Esta manera de emprender acciones, criticada por Mestre, por parte de la junta ha tenido una contrapartida. Un club que ya rozaba el límite de gasto salarial recomendado (fue el primero de la historia en superar los 500 millones de euros) y que tuvo que recurrir a un estrambótico trueque de porteros con el Valencia (Jasper Cillessen por Neto Murara) para cuadrar sus cuentas puede someterse a un nuevo problema económico.

El verano parece exigente para el Barcelona, que ya pagó 75 millones de euros por Frenkie de Jong. Y tras el holandés vienen curvas: 120 millones de euros de la cláusula de Antoine Griezmann que el club intentó negociar y que, ante la negativa del Atlético, provocó la búsqueda de financiación con los gastos. En esta vorágine, As informaba de que los trabajadores del equipo habían llegado a cobrar tres días tarde las nóminas del mes de junio.

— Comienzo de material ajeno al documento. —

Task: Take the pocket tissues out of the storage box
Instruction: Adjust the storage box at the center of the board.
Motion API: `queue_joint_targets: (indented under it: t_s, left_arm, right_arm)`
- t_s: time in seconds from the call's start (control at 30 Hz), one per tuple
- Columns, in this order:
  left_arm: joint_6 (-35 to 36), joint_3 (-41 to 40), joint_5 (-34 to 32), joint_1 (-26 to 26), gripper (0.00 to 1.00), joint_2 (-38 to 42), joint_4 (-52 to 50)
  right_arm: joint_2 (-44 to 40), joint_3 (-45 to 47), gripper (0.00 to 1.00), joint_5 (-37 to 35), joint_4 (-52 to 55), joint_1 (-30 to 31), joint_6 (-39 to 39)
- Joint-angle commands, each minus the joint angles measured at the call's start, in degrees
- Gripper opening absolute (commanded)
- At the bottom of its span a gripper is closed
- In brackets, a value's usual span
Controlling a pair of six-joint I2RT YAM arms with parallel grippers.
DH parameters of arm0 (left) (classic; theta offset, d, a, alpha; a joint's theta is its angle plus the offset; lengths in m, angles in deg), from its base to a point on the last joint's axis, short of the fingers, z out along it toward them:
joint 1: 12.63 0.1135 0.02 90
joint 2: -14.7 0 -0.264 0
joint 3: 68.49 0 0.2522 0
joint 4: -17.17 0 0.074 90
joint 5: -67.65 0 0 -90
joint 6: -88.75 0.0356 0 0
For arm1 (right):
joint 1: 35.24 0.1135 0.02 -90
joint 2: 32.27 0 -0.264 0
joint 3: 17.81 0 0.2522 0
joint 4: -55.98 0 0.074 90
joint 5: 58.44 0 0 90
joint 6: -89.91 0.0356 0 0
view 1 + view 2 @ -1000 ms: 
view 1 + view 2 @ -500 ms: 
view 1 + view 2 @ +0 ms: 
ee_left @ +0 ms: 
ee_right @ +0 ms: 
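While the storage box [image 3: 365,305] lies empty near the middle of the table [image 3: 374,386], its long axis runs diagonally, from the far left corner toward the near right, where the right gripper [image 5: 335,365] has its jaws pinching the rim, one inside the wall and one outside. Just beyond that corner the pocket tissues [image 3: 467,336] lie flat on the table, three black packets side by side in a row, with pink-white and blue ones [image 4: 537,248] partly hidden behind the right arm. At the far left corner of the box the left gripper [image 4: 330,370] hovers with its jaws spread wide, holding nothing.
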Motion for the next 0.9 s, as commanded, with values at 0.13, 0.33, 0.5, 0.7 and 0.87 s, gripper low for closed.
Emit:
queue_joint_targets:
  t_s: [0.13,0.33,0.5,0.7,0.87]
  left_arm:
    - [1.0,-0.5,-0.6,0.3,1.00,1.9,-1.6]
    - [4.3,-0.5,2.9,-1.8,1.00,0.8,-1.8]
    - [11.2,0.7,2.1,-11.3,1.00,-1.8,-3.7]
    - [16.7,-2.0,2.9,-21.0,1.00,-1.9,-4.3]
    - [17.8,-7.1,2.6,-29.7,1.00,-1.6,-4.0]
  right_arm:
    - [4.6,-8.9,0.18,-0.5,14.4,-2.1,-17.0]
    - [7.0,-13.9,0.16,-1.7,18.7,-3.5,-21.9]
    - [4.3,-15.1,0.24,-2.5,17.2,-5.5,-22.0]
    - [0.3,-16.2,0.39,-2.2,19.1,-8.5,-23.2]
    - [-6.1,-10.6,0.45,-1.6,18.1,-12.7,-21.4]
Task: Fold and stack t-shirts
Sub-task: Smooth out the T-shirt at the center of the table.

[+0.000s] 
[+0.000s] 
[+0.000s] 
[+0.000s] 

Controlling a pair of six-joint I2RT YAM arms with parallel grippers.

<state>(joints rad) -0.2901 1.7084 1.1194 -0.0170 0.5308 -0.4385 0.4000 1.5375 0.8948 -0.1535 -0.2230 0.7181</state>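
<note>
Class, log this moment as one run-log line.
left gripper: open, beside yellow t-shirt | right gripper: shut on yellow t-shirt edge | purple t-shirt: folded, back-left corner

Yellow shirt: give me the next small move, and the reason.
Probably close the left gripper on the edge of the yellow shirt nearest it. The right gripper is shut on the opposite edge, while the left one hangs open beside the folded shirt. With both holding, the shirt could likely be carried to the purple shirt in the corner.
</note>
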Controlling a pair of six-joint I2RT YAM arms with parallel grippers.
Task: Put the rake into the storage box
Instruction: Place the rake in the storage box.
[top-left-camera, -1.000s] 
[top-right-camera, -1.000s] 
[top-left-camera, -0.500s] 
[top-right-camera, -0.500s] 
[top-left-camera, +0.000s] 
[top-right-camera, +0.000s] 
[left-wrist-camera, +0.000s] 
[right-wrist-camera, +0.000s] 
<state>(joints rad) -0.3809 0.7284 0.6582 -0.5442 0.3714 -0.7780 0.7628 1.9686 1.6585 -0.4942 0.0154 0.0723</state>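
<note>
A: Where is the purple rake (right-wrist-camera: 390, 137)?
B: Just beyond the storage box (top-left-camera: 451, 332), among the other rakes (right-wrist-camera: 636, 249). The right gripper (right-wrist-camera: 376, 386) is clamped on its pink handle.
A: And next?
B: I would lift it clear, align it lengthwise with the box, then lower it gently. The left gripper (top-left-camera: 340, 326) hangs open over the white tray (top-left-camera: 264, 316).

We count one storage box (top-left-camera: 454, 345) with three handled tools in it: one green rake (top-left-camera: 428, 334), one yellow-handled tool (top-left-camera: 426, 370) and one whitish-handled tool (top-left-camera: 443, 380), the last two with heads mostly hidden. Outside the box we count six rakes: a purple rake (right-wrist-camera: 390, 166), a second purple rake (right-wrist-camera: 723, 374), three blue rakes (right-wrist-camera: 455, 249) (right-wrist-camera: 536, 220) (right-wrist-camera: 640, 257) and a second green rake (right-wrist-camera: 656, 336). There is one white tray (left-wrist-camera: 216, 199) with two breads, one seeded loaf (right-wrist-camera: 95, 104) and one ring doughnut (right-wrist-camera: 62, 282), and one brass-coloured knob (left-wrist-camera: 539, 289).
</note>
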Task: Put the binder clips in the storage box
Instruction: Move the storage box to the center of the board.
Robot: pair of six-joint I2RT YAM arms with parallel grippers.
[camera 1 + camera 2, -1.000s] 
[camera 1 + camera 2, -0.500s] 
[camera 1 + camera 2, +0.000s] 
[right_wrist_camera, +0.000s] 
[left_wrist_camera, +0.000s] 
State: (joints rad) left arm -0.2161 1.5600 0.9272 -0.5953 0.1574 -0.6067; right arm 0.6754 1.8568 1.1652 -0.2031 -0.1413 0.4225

A este cóctel se añadiría la intentona por Neymar, arrinconado y declarado en rebeldía en el PSG. El brasileño, que querría volver al club, podría sumerger al Barcelona en un nuevo gasto, y este sería probablemente el mayor: en París no están dispuestos a perder mucho dinero después de convertir al '10' en el jugador más caro de la historia con 222 millones de euros.

De concretarse alguno de estos movimientos, la junta tendría que afrontar la venta de uno de los dos fichajes más caros de la entidad, que apenas han tenido tiempo para asentarse y que han sido criticados de manera más o menos periódica. Philippe Coutinho y Ousmane Dembélé, después de costar 270 millones de euros de manera combinada (145+125), podrían ver la puerta de salida para dejar espacio a nuevas estrellas. Un proyecto de idas y venidas que ha generado un verdadero cisma en Can Barça.